-- EXERCISE BRIEF --
Exact reproduction of the following data is required.

-- INFORMATION SUPPLIED --
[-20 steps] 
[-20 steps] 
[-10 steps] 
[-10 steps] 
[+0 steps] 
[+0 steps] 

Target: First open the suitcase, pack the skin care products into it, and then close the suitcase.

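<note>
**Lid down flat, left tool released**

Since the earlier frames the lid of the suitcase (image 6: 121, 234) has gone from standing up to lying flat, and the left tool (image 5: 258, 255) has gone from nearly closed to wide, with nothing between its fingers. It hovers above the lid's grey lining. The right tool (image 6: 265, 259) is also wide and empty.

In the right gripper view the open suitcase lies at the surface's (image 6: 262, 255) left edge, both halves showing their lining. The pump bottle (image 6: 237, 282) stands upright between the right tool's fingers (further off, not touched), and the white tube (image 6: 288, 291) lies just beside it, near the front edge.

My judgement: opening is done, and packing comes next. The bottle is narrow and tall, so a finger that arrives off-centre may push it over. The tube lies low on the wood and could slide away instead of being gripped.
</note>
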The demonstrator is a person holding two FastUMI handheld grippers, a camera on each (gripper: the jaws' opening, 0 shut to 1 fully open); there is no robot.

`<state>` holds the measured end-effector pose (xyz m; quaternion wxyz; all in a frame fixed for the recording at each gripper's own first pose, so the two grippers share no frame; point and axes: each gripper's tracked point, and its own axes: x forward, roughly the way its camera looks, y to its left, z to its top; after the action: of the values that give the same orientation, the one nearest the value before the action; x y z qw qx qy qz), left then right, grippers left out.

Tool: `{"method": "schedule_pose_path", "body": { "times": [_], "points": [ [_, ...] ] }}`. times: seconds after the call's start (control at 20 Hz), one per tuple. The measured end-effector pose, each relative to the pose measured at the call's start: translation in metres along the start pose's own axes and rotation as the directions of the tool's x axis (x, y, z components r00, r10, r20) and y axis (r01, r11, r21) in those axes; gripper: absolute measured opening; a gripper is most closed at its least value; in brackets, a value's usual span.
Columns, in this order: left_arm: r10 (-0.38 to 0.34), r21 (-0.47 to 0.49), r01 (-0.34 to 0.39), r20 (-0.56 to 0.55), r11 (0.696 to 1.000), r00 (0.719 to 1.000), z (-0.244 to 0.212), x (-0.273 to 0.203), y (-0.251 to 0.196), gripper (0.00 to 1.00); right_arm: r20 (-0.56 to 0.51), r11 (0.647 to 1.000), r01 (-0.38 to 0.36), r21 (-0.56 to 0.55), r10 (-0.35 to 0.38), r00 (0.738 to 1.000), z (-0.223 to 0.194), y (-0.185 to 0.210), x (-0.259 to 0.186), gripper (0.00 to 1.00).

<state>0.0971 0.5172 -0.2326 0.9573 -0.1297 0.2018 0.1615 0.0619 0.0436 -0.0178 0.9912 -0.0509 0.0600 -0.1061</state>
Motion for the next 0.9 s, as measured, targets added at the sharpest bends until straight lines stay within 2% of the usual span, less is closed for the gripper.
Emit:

-- EXERCISE ANSWER --
[-20 steps] 
[-20 steps] 
[-10 steps] 
[-10 steps] 
[+0 steps] 
[+0 steps] 

Target: First open the suitcase, pack the skin care products into it, and then close the suitcase.

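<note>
**Lid down flat, left tool released**

Since the earlier frames the lid of the suitcase (image 6: 121, 234) has gone from standing up to lying flat, and the left tool (image 5: 258, 255) has gone from nearly closed to wide, with nothing between its fingers. It hovers above the lid's grey lining. The right tool (image 6: 265, 259) is also wide and empty.

In the right gripper view the open suitcase lies at the surface's (image 6: 262, 255) left edge, both halves showing their lining. The pump bottle (image 6: 237, 282) stands upright between the right tool's fingers (further off, not touched), and the white tube (image 6: 288, 291) lies just beside it, near the front edge.

My judgement: opening is done, and packing comes next. The bottle is narrow and tall, so a finger that arrives off-centre may push it over. The tube lies low on the wood and could slide away instead of being gripped.
</note>
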The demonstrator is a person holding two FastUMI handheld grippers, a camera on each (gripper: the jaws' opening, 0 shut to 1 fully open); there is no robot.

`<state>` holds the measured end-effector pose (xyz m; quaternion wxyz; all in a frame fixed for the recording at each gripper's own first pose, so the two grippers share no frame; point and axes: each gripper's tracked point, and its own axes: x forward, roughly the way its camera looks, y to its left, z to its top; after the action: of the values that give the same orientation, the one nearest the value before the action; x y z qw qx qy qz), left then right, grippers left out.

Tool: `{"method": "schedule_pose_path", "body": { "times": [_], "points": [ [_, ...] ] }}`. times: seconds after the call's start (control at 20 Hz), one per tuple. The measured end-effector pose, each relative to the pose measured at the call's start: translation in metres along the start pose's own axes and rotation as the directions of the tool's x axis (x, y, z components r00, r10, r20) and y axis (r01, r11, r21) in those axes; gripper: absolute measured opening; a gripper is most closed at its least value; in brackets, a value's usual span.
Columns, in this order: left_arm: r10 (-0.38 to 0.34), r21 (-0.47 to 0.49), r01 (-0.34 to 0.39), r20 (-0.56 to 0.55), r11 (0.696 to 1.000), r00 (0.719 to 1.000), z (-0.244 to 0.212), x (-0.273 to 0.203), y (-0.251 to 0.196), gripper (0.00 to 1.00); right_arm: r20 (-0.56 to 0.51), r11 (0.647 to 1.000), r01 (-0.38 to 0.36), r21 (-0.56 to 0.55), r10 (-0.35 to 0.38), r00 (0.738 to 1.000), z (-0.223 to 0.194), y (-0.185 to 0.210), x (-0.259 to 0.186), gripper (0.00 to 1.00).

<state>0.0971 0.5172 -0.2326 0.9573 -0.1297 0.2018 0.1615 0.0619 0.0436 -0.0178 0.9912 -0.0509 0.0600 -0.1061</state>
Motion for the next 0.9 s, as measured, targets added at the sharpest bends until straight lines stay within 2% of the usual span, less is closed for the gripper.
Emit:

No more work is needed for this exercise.